• [Exercise description]
Write the lines below out exactly, dropping each picture.

• [Provided material]
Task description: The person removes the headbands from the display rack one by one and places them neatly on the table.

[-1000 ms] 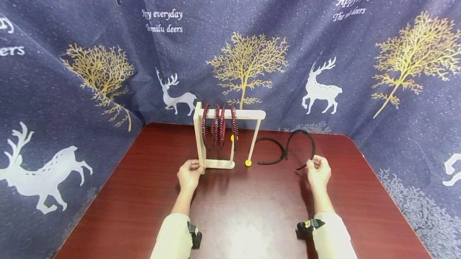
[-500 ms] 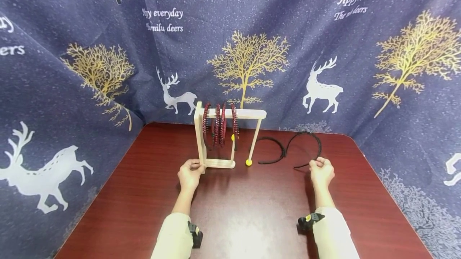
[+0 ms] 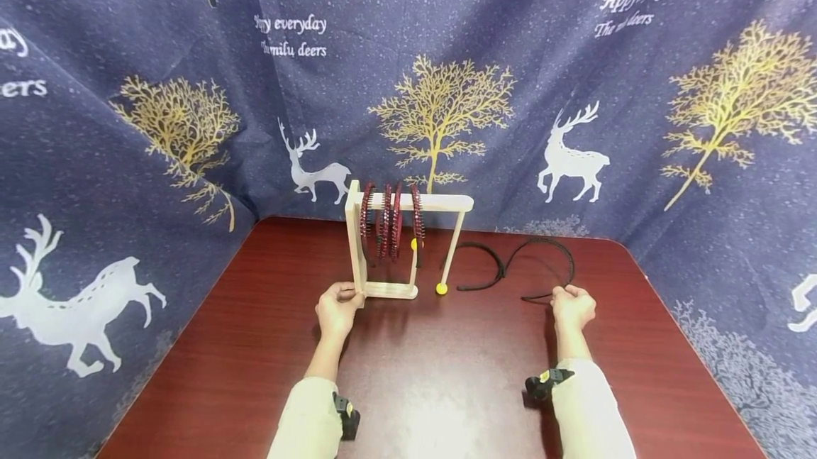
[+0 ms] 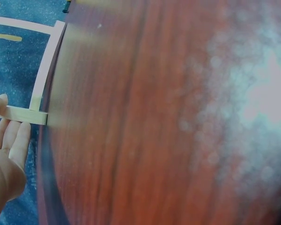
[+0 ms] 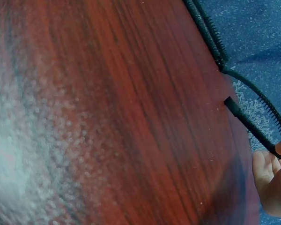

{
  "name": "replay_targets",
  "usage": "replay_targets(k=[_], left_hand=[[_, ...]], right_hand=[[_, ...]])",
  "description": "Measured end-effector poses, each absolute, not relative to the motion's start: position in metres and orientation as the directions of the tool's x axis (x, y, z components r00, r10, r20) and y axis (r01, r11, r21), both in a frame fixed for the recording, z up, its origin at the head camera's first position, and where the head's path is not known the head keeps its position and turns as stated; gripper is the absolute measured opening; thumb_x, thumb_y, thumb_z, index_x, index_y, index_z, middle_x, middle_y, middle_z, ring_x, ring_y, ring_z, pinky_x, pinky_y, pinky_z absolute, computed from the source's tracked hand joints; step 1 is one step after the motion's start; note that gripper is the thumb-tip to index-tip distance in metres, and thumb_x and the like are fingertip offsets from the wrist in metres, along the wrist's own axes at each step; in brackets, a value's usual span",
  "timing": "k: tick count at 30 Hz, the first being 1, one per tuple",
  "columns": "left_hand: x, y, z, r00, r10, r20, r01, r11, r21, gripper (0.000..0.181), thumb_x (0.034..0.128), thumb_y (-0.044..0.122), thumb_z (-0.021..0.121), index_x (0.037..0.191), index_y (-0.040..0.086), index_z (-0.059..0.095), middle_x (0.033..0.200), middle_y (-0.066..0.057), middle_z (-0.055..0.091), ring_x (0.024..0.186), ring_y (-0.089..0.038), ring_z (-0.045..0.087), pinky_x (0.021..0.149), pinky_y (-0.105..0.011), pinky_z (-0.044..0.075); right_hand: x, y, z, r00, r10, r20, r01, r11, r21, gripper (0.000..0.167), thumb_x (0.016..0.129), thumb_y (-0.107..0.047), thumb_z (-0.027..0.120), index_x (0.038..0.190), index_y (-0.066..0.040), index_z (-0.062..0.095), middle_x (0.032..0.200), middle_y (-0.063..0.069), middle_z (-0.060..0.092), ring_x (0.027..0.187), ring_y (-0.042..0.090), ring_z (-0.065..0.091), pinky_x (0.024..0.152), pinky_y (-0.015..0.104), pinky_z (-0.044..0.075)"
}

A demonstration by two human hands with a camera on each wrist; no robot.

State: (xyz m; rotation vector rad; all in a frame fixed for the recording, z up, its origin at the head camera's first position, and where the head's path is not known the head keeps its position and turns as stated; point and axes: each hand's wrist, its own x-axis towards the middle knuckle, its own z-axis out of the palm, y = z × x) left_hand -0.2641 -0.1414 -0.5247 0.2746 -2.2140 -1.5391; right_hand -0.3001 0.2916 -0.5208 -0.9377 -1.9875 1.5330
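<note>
On the left, a pale wooden rack [image 3: 354, 239] stands upright, with several dark red toothed headbands [image 3: 396, 221] hung over its top bar. My left hand [image 3: 337, 310] grips the near end of its base, thumb above and fingers below in the left wrist view, where the base [image 4: 25, 115] shows. My right hand [image 3: 573, 308] pinches one side of a black headband [image 3: 571, 260], which looks nearly flat on the table. Its toothed inner edge and a free tip [image 5: 232, 104] show in the right wrist view. Another black headband [image 3: 496, 260] lies touching or almost touching it on the left.
A wooden rod with a yellow ball [image 3: 442, 289] on its lower end slants down from the top bar's right end. A second yellow ball [image 3: 416, 243] tops a short post on the base. The brown table [image 3: 447, 367] ends at a patterned blue curtain [image 3: 485, 125].
The black headband in my right hand has tipped from raised to nearly flat. That hand has shifted slightly right. My left hand keeps its grip on the rack.
</note>
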Motion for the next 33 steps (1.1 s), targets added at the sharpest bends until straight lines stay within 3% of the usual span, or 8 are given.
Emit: replay_targets(k=[4,7,9,12,16,20,29,33], left_hand=[[-0.264,-0.142,-0.525,-0.888,-0.394,0.236,0.088,0.359,0.929,0.021,0.0727,0.012,0.078,0.091,0.008,0.069,0.081,-0.004,0.07,0.07,-0.021,0.066,0.098,-0.045,0.019],[-0.263,-0.142,-0.525,-0.887,-0.395,0.238,0.089,0.359,0.929,0.02,0.0727,0.012,0.078,0.09,0.008,0.069,0.081,-0.004,0.07,0.071,-0.021,0.066,0.098,-0.045,0.019],[-0.263,-0.143,-0.524,-0.888,-0.394,0.238,0.09,0.36,0.929,0.02,0.073,0.012,0.078,0.09,0.008,0.069,0.081,-0.005,0.07,0.071,-0.022,0.066,0.097,-0.045,0.019],[-0.263,-0.143,-0.524,-0.887,-0.398,0.235,0.084,0.36,0.929,0.02,0.0731,0.012,0.078,0.09,0.008,0.069,0.081,-0.004,0.07,0.071,-0.022,0.066,0.097,-0.045,0.02],[-0.263,-0.144,-0.524,-0.89,-0.401,0.217,0.075,0.342,0.937,0.021,0.0739,0.011,0.078,0.092,0.007,0.068,0.083,-0.005,0.07,0.072,-0.022,0.066,0.091,-0.045,0.032],[-0.262,-0.144,-0.525,-0.888,-0.409,0.211,0.069,0.335,0.94,0.022,0.0735,0.011,0.079,0.093,0.007,0.068,0.083,-0.005,0.07,0.071,-0.02,0.067,0.075,-0.043,0.047],[-0.264,-0.143,-0.53,-0.888,-0.409,0.212,0.063,0.348,0.935,0.023,0.0734,0.014,0.079,0.093,0.008,0.068,0.083,-0.004,0.07,0.072,-0.02,0.066,0.086,-0.044,0.037],[-0.265,-0.143,-0.529,-0.898,-0.393,0.2,0.056,0.348,0.936,0.022,0.0742,0.015,0.079,0.093,0.009,0.069,0.083,-0.003,0.07,0.073,-0.02,0.065,0.095,-0.045,0.026]], right_hand=[[-0.301,0.291,-0.522,-0.645,0.764,-0.025,0.262,0.191,-0.946,0.034,0.078,-0.012,0.062,0.11,0.0,0.064,0.073,0.007,0.07,0.049,0.004,0.06,0.06,0.02,0.046],[-0.301,0.29,-0.522,-0.636,0.771,0.005,0.28,0.237,-0.93,0.033,0.079,-0.013,0.061,0.109,0.0,0.066,0.092,0.017,0.068,0.076,0.02,0.067,0.081,0.031,0.046],[-0.301,0.29,-0.523,-0.638,0.77,0.02,0.281,0.257,-0.925,0.032,0.079,-0.012,0.061,0.107,0.001,0.066,0.099,0.02,0.066,0.096,0.031,0.061,0.091,0.037,0.04],[-0.301,0.291,-0.524,-0.642,0.765,0.037,0.276,0.276,-0.921,0.031,0.079,-0.012,0.061,0.107,0.001,0.066,0.104,0.022,0.064,0.111,0.037,0.05,0.098,0.041,0.033],[-0.302,0.291,-0.523,-0.655,0.753,0.063,0.263,0.305,-0.915,0.031,0.08,-0.011,0.063,0.108,0.001,0.065,0.105,0.022,0.064,0.113,0.038,0.049,0.099,0.041,0.032],[-0.3,0.287,-0.521,-0.667,0.741,0.075,0.253,0.32,-0.913,0.032,0.079,-0.012,0.064,0.109,0.001,0.065,0.104,0.021,0.064,0.113,0.037,0.049,0.099,0.041,0.031],[-0.279,0.266,-0.51,-0.732,0.673,0.107,0.16,0.322,-0.933,0.04,0.081,-0.018,0.068,0.117,-0.003,0.059,0.099,0.016,0.067,0.099,0.031,0.056,0.093,0.041,0.037],[-0.27,0.253,-0.497,-0.765,0.638,0.089,0.137,0.296,-0.945,0.045,0.083,-0.026,0.068,0.122,-0.007,0.056,0.103,0.013,0.065,0.094,0.023,0.056,0.083,0.035,0.042]])
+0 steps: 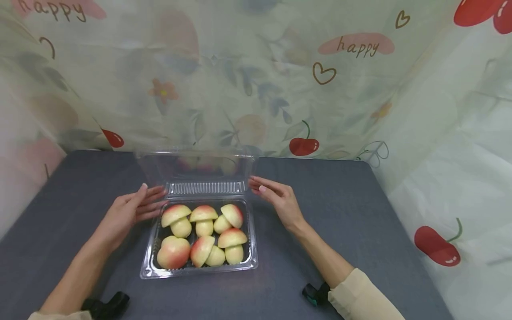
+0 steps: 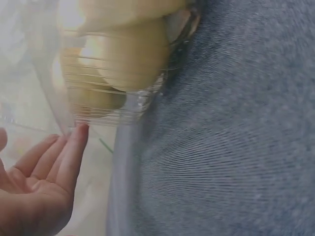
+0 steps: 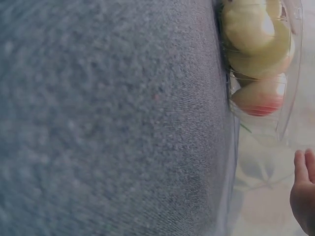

• [Answer below]
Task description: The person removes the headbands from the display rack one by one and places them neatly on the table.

[-1000 ms] 
[-500 ms] 
[+0 ms] 
[+0 ms] 
[+0 ms] 

{
  "name": "replay_targets",
  "usage": "replay_targets(k=[_], left_hand=[[_, ...]], right_hand=[[_, ...]])",
  "description": "Measured end-effector poses, each absolute, not relative to the motion's start: position in metres and orientation as the directions of the tool's x axis (x, y, z components r00, r10, r20) and y axis (r01, r11, r21), both in a frame fixed for the recording, z up, its origin at the head camera's first position, and where the head's path is not known the head keeps its position and turns as stated; gripper is the absolute measured opening; thumb_x, thumb_y, thumb_z, index_x, index_y, index_z, middle_x, middle_y, middle_z, ring_x, ring_y, ring_z, pinky_x, pinky_y, pinky_z absolute, computed from the source's tracked hand joints; step 1 is one step after the motion's start; note that gripper is the thumb-tip to index-tip distance in metres, and thumb_x and the like are fingertip offsets from the wrist in metres, along the wrist's own axes at each step; in brackets, a value's usual span",
  "timing": "k: tick count at 30 Hz, the first being 1, one per tuple",
  "columns": "left_hand: x, y, z, r00, r10, r20, r01, r11, r21, gripper (0.000..0.181), thumb_x (0.034..0.128), thumb_y (-0.044..0.122), thumb_z (-0.021..0.121), index_x (0.037..0.191), index_y (-0.040..0.086), index_z (-0.059..0.095), middle_x (0.033..0.200), middle_y (-0.066..0.057), middle_z (-0.055..0.091), ring_x (0.024..0.186), ring_y (-0.089..0.038), ring_z (-0.045..0.087), pinky_x (0.021..0.149), pinky_y (-0.105..0.011), pinky_z (-0.044..0.075); right_hand: x, y, z, r00, r10, r20, r01, r11, r21, gripper (0.000..0.167), thumb_x (0.016..0.129), thumb_y (-0.107..0.047), thumb_z (-0.027..0.120), index_x (0.038..0.190), index_y (-0.066..0.040), index_z (-0.062..0.095), middle_x (0.032..0.200), middle_y (-0.063..0.069), middle_z (-0.060..0.092), ring_x (0.027..0.187), ring_y (-0.042..0.090), ring_z (-0.065..0.091), pinky_x (0.024..0.152), pinky_y (-0.015..0.104), pinky_z (-0.044..0.075)"
}

A demonstration by two human hands with a camera on each wrist; no robot.

State: (xyz m; rotation vector rad; all in a frame fixed for the recording, z up, its origin at the head camera's first position, and where the head's path is not known the head keeps its position and turns as stated; point and axes: each hand's wrist, its own x-axis towards the middle knuckle, its own z-axis out of the palm, y = z × x) left_hand -0.2641 -0.1414 -0.5247 0.2746 -2.2140 -1.5391; right_hand -0.3001 0.2916 -0.5208 -0.9377 -1.9875 1.5330
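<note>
On the left, a pale wooden rack [image 3: 354, 239] stands upright, with several dark red toothed headbands [image 3: 396, 221] hung over its top bar. My left hand [image 3: 337, 310] grips the near end of its base, thumb above and fingers below in the left wrist view, where the base [image 4: 25, 115] shows. My right hand [image 3: 573, 308] pinches one side of a black headband [image 3: 571, 260], which looks nearly flat on the table. Its toothed inner edge and a free tip [image 5: 232, 104] show in the right wrist view. Another black headband [image 3: 496, 260] lies touching or almost touching it on the left.
A wooden rod with a yellow ball [image 3: 442, 289] on its lower end slants down from the top bar's right end. A second yellow ball [image 3: 416, 243] tops a short post on the base. The brown table [image 3: 447, 367] ends at a patterned blue curtain [image 3: 485, 125].
The black headband in my right hand has tipped from raised to nearly flat. That hand has shifted slightly right. My left hand keeps its grip on the rack.
</note>
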Motion for the next 33 steps (1.1 s), targets added at the sharpest bends until straight lines stay within 3% of the usual span, or 8 are given.
Emit: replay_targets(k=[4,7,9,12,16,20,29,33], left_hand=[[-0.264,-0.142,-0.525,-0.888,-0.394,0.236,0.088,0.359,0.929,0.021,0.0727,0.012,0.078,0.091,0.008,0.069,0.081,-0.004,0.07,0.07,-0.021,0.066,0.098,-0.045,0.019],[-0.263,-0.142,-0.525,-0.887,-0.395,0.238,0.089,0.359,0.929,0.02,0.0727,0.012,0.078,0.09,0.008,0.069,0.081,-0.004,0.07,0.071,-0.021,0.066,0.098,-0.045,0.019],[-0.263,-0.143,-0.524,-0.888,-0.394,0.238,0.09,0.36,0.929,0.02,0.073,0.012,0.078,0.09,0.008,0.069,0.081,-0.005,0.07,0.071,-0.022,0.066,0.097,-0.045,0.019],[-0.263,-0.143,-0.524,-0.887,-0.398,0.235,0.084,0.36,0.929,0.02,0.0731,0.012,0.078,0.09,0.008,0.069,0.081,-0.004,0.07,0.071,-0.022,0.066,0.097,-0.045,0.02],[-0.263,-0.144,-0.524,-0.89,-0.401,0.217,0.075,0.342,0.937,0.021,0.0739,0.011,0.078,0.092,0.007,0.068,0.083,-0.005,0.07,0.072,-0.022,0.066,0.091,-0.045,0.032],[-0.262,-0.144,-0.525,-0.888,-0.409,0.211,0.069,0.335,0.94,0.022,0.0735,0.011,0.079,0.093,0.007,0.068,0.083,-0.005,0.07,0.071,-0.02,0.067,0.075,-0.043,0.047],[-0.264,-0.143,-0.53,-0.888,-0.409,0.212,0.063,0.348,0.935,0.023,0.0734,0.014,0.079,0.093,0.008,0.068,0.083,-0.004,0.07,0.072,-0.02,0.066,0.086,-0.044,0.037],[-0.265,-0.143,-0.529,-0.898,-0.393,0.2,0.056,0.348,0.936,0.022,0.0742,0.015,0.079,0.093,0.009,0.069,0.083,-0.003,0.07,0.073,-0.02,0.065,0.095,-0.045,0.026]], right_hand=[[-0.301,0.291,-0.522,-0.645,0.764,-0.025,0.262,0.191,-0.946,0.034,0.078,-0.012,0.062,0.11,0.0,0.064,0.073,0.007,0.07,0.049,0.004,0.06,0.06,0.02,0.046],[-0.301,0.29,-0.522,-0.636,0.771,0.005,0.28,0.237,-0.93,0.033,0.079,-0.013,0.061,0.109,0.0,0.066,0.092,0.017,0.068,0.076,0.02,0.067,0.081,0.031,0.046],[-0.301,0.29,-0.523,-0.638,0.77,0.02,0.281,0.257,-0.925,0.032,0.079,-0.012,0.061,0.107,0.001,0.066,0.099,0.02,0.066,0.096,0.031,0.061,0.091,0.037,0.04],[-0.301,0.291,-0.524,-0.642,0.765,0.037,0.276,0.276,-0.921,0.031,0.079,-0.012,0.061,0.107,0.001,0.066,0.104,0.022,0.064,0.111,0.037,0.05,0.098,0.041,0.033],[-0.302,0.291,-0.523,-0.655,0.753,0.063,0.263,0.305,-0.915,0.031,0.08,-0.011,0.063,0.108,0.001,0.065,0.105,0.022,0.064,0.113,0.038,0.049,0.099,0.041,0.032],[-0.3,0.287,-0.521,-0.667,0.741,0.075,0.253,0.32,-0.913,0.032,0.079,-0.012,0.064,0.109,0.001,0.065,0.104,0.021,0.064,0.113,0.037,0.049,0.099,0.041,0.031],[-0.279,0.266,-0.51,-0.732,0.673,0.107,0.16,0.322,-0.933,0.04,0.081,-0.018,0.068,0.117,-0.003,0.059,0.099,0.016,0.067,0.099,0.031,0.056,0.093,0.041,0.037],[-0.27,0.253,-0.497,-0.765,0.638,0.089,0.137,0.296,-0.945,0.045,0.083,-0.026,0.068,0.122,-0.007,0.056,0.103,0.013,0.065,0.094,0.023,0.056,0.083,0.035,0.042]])
+0 steps: 
+0 steps: 
+0 steps: 

The output above is complete as it stands.